9.14 Randomness3 plays a central role in establishing the counterfactual to a policy. Randomness in the way policies are administered can balance out unobserved (sometimes, unobservable) differences in characteristics between the treated and untreated groups. The groups are then said to be equivalent - they differ on average only in their exposure or not to the policy. Comparisons between equivalent groups are said to have strong internal validity 4: the evaluator can (under particular circumstances) infer that any significant differences between the two groups were caused by the policy, because on average the two groups are similar in all other respects.

9.15 The difficulty with evaluating actual policies is that they tend to target the most problematic or deserving individuals, institutions, locations and so on. That is, policies tend to be non-random intentionally. So even when one group is exposed to the policy and another is not, the two groups will typically be non-equivalent. Drug treatment policies, for instance, target individuals with drug misuse problems, who are likely to be different from other people in quite particular ways (for example they are more likely to be younger, male, unemployed and with an offending history than people who are not drug misusers). Allocation of the policy or intervention is then said to be endogenous to the outcome which is being targeted, because the characteristics which make an individual (or area or business) more likely to receive the intervention are also likely to affect impact of the intervention on their outcomes. Estimates of the policy effect which do not take this into account will suffer from selection bias, and simple comparisons between the treated and untreated groups are not then valid.

Research Designs5

The purpose of research designs is to manipulate the implementation of the policy, or to exploit features which it already possesses, in such a way that a counterfactual can be estimated. Manipulating the policy is preferable because randomness can be introduced, or non randomness addressed, by design. Otherwise, a successful evaluation might need to rely on the required characteristics appearing by accident, and this is by no means guaranteed to be the case. So how should a good comparison group be obtained in practice? There are two approaches which will be considered in turn:

Experiments, or Randomised Controlled Trials (RCTs). The defining feature of this approach is that the assignment of eligible individuals (or areas) to treatment is explicitly randomised, as it were by the flip of a coin.

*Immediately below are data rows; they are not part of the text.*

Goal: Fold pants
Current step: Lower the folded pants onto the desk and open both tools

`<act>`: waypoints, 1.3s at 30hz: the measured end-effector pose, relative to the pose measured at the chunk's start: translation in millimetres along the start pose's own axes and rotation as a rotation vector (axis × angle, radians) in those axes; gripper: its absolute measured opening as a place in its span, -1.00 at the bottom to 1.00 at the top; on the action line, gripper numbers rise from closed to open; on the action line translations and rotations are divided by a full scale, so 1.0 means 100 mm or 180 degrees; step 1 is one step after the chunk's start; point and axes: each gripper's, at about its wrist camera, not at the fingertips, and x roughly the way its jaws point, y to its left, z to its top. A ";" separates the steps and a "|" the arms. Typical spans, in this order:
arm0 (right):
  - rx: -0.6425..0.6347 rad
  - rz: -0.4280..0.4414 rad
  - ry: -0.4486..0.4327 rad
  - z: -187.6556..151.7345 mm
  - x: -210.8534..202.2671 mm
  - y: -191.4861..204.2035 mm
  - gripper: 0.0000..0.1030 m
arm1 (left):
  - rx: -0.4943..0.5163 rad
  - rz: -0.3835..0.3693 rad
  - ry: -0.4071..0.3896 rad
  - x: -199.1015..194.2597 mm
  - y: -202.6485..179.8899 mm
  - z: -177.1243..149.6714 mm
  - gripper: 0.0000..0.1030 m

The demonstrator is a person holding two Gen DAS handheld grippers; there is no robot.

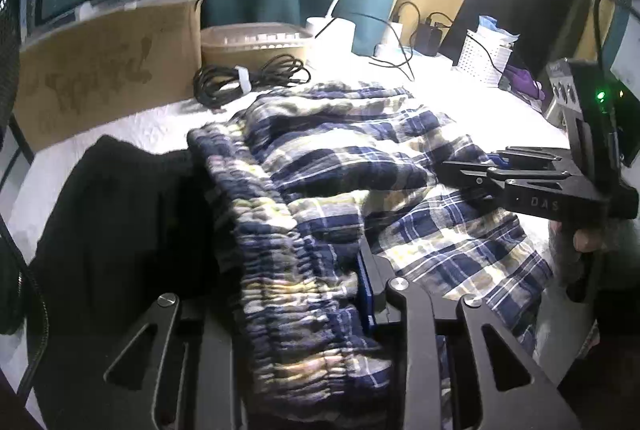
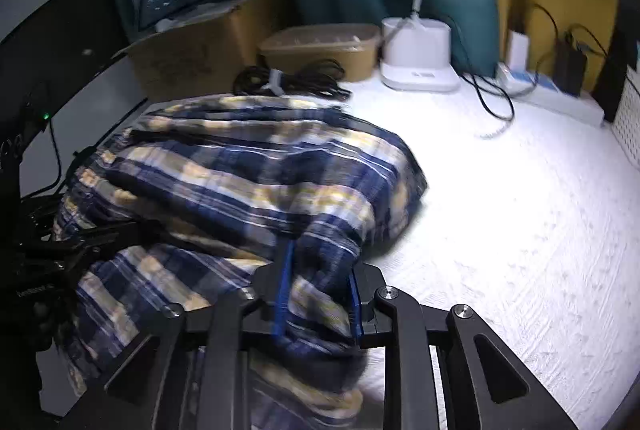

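Both hand-held grippers, left [image 1: 304, 294] and right [image 2: 320, 294], pinch plaid pants [image 2: 248, 166] on white table [image 2: 520, 230]; bunched cloth risks slipping, skewing fold

Pants [image 1: 320, 166]: plaid fabric, navy blue with white and pale yellow bands, crinkled weave. Lying in a loose, rumpled heap on the white textured tabletop [image 2: 520, 210], folded over themselves in several soft layers. In the left wrist view the gathered elastic waistband runs from mid-frame down to the lower centre, bunched and puckered; flatter cloth spreads toward the right edge of the frame. In the right wrist view the heap fills the left and centre, its rounded folded edge facing right, with one bunched fold at lower centre. Cloth partly blurred there.
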 end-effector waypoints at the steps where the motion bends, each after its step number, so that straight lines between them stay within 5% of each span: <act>1: 0.0028 -0.0024 -0.0005 -0.01 -0.01 -0.04 -0.14 | -0.0022 -0.0009 0.0007 -0.01 0.02 0.00 -0.38; 5: 0.0098 -0.0075 -0.0002 -0.10 -0.07 -0.18 0.08 | -0.0065 0.0007 0.0012 -0.03 0.07 -0.01 -0.36; 14: 0.0068 -0.0471 0.0053 -0.25 -0.26 -0.34 0.09 | -0.0107 0.0108 0.0072 -0.13 0.12 0.01 -0.24; 23: 0.0102 -0.0395 -0.0258 0.15 -0.34 -0.44 0.10 | -0.0008 0.0130 -0.0273 -0.50 0.10 0.26 -0.15; 39: -0.0055 -0.0360 0.0011 0.40 0.37 -0.45 0.09 | 0.0099 0.0465 0.0039 0.22 0.45 0.42 -0.09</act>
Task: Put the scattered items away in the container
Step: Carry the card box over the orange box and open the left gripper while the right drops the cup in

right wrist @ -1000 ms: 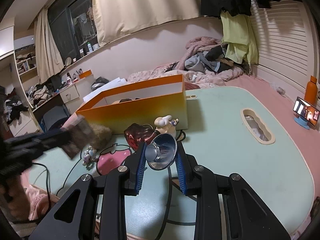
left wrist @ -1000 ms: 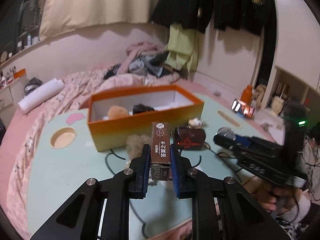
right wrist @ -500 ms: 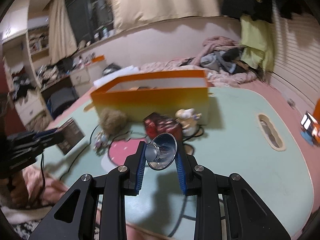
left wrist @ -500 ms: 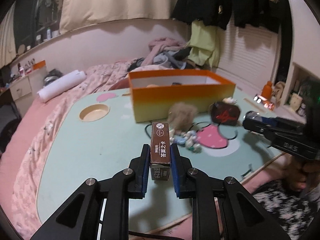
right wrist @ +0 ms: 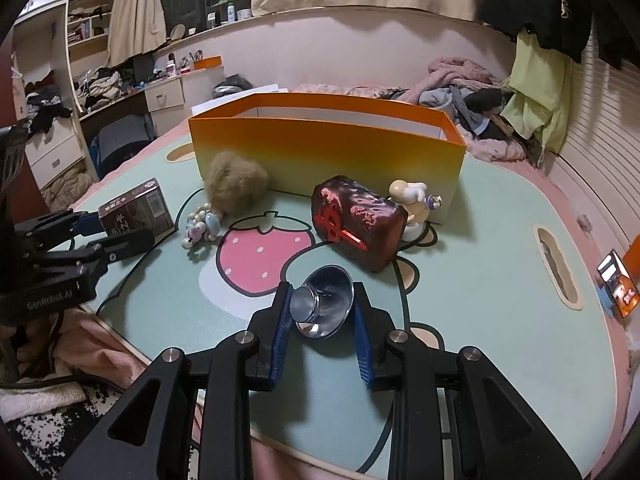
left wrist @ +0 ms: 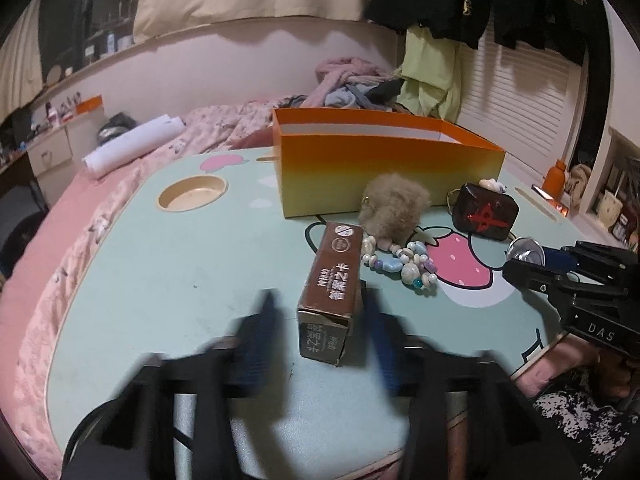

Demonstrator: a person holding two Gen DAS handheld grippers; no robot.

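Observation:
The orange box (left wrist: 384, 164) (right wrist: 320, 152) stands at the back of the mint table. A brown carton (left wrist: 332, 288) (right wrist: 134, 210) lies on the table between the blurred, spread fingers of my left gripper (left wrist: 320, 320), which is open. My right gripper (right wrist: 320, 312) is shut on a shiny metal funnel (right wrist: 324, 306), held low over the table; it also shows in the left wrist view (left wrist: 524, 252). In front of the box lie a tan fur ball (left wrist: 394, 204) (right wrist: 234, 180), a bead bracelet (left wrist: 400, 260) (right wrist: 200, 226), a dark red case (left wrist: 486, 216) (right wrist: 360, 222) and a small white figurine (right wrist: 414, 208).
The table has a round cup hole (left wrist: 192, 198) at the left and a slot (right wrist: 556, 268) at the right. A phone on a stand (right wrist: 616, 288) sits beyond the right edge. A bed with clothes (right wrist: 460, 88) lies behind the box.
My left gripper lowered the brown carton onto the table and opened, letting it go. My right gripper still holds the funnel and moved lower toward the table.

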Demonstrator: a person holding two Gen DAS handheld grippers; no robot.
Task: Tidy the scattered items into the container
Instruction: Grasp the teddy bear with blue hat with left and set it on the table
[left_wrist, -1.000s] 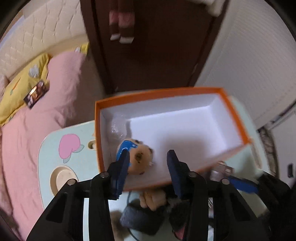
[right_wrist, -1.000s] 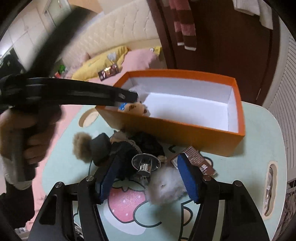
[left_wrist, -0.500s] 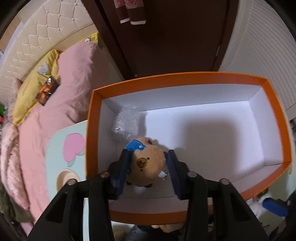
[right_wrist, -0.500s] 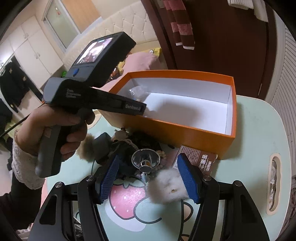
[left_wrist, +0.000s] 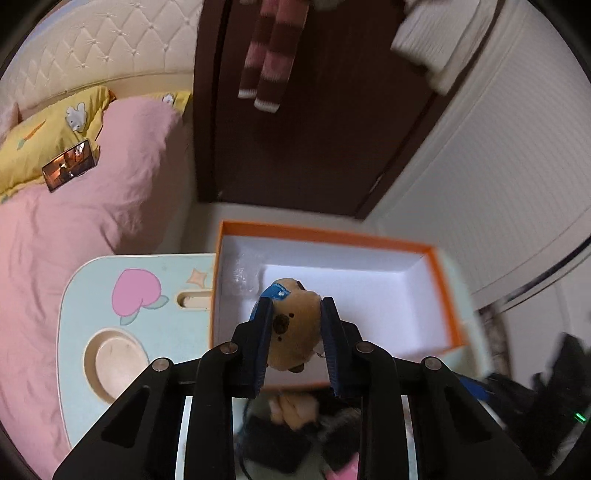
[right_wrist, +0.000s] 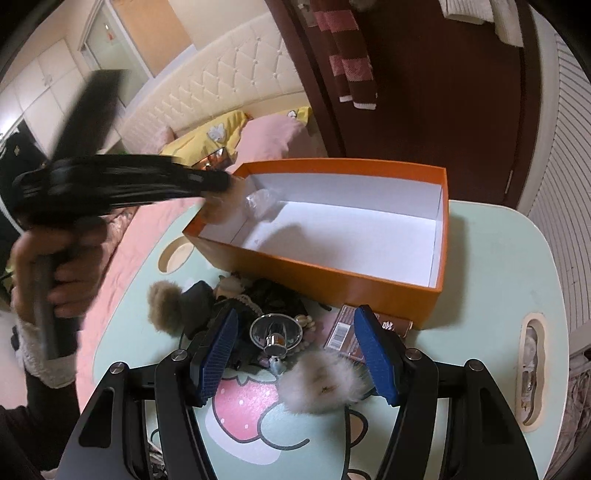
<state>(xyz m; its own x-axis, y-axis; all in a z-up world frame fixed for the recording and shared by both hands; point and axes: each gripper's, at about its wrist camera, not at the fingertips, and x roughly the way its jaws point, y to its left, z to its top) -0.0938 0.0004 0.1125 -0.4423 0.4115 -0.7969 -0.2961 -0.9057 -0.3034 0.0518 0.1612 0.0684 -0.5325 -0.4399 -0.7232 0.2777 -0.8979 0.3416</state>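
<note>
Left gripper (left_wrist: 297, 334) just closing, clenched on bear plush (left_wrist: 295, 332) above orange box (left_wrist: 441, 295); right gripper (right_wrist: 297, 354) released.

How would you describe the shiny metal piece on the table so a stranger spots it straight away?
Find the orange box on the pale green table. In the clutter before its near wall sits a round chrome suction cup, between the right gripper fingers. It alone is shiny metal; its neighbours are furry or dark.

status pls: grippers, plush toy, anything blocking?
Left gripper just closed on brown plush toy, over orange box. Right gripper open above clutter. Nothing blocking.
</note>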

Quasi-experimental designs (QEDs). These designs do not use explicit randomisation, but address potential non-equivalence of the treated and untreated groups in other ways.

Randomised Controlled Trials (RCTs)

9.16 An RCT is usually regarded as the strongest possible means of evaluating a policy, because of its ability to balance out the differences between the groups. As was pointed out above, policy allocation by its very nature is not usually random, so opportunities to use it in practice are limited. If the policy is by intention "experimental", however, then randomised allocation might be more readily acceptable. In these instances the policy will usually begin with a pilot in a restricted number of areas only.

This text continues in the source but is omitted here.